If you’re using dbt (Data Build Tool), you’re already on the right track when building scalable data models. As teams grow and projects get more complex, it’s easy for a dbt setup to get messy, and things start breaking. 

The good news is that these are relatively common problems with known solutions. You can maintain a clean and trustworthy database by adopting some best practices.

If you’re new to dbt or want a solid introduction to how it works, get a clear overview of what dbt is and why it’s useful. In this article, we’ll walk through the 12 dbt best practices to write better code and have more confidence in your data.

1. Establish a Clear Project Structure

A clear project structure means organizing your dbt files and folders in a logical way. That usually means separating models, tests, documentation, and config files into their own subfolders. 

In short, a clean folder system that lets anyone on your team open the project and immediately understand what’s going on.

Without structure, it’s really hard to find your models, how data flows, or what is wrong. A well-structured project makes it easier to manage, scale, and collaborate on a dbt project.

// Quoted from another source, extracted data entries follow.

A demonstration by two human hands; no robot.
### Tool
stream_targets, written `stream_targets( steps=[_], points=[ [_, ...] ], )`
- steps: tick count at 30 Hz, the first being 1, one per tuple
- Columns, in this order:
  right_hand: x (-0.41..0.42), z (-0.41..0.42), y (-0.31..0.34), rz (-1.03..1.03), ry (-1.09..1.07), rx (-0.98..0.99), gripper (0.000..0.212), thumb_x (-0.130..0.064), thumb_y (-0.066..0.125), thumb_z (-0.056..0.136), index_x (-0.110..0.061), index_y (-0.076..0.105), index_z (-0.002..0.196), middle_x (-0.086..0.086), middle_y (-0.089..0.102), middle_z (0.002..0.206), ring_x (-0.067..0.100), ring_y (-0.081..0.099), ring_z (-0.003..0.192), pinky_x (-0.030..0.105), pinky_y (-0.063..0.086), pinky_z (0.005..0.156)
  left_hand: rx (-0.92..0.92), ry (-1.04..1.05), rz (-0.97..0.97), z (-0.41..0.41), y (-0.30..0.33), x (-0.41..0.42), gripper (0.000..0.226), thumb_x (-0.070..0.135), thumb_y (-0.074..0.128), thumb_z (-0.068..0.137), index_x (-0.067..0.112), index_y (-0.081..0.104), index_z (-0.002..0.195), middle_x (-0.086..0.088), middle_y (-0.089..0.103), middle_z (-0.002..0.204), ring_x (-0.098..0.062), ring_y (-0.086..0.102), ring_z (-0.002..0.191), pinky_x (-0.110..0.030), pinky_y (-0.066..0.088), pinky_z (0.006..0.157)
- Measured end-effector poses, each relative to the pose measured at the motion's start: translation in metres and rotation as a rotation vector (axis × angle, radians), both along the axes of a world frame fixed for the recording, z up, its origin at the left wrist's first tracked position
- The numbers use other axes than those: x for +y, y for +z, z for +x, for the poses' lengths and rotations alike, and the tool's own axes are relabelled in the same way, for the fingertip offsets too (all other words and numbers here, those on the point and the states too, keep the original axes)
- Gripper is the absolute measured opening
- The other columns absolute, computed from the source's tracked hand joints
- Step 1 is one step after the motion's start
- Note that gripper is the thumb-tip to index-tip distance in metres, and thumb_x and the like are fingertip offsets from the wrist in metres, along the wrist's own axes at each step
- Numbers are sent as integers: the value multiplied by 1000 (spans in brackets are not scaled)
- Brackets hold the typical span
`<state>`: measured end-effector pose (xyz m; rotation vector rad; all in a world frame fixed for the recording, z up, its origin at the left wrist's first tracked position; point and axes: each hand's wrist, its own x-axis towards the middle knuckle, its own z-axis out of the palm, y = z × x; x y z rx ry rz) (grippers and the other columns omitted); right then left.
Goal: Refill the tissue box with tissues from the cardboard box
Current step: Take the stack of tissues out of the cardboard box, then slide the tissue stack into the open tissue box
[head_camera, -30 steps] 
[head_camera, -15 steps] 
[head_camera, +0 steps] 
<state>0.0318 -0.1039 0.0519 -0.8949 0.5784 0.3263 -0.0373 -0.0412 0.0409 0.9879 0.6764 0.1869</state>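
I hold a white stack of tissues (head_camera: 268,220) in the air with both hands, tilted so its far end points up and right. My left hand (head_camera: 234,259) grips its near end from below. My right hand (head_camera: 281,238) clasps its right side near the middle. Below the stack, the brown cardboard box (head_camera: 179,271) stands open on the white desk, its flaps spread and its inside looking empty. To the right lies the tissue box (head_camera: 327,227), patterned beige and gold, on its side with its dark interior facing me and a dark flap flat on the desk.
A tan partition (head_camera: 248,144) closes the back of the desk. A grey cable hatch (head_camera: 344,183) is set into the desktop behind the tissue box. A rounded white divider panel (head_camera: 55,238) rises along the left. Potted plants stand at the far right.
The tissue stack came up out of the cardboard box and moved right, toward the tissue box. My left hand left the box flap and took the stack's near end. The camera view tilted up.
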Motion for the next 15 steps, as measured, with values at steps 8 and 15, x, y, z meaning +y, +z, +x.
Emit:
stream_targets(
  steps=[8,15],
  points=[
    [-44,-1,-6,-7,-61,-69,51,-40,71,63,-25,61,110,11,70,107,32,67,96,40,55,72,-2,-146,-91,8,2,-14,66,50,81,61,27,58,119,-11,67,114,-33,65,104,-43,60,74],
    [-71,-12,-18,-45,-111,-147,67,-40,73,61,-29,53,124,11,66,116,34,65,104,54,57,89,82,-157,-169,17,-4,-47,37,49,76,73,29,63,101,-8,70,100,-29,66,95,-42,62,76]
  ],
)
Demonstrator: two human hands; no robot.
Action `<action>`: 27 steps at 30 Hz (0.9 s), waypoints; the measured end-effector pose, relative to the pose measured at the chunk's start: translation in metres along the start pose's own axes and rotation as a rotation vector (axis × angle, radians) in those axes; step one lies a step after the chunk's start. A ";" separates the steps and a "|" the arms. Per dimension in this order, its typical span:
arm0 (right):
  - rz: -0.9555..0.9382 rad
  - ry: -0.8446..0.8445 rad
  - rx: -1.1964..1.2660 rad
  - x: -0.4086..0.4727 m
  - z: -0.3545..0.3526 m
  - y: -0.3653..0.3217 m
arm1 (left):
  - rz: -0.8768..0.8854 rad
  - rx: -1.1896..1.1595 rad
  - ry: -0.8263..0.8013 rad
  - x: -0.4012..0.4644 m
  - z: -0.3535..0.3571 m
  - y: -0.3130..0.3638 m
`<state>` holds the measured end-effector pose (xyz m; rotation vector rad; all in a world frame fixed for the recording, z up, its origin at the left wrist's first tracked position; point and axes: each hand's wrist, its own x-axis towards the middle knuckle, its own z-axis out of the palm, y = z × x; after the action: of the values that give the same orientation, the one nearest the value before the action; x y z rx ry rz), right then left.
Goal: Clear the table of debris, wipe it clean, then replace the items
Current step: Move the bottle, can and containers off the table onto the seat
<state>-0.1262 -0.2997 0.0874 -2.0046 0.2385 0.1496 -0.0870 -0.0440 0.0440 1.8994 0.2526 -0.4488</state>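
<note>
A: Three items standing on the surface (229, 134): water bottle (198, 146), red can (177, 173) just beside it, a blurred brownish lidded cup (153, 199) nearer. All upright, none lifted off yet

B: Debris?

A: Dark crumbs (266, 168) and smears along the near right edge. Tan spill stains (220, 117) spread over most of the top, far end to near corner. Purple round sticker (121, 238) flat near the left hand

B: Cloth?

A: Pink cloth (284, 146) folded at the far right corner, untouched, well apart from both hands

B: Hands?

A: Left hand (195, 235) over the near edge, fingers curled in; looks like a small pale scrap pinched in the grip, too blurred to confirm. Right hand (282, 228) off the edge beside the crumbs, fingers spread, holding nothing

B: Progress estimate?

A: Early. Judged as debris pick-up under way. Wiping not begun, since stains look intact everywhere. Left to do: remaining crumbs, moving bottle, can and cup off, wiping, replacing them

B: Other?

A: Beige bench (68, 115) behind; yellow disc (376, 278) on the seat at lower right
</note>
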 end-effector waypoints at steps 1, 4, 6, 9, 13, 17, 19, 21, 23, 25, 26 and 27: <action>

To better understand how project structure fits into the overall setup, check out this dbt architecture page, which explains how models, sources, and tests work together in dbt.

Example

A typical dbt project is organized into three main folders inside the models/ directory:

models/
├── staging/
├── intermediate/
└── marts/

Each layer has a clear role:

  • Staging: This is where raw data is cleaned and standardized.
  • Intermediate:  You build logic here that prepares the data for final use.
  • Marts: These are the final outputs: business-ready tables that are used in dashboards and reports.

2. Use Consistent Naming Conventions

It is a simple and effective way to ensure everyone on your team names things – models, files, columns – in the same consistent and meaningful way.

When names are predictable, it’s much easier to understand what each model does just by looking at it. You spend less time guessing and more time working.

Example

Use prefixes to show where models fit in the pipeline:

  • stg_ for staging models 
  • int_ for intermediate models.
  • fct_ and dim_ for fact and dimension models.

3. Use Sources and Ref Functions Properly

In dbt, you don’t have to hardcode table names directly into your SQL. You could use the ref( ) function to reference other data models and source( ) to pull raw tables from your data warehouse.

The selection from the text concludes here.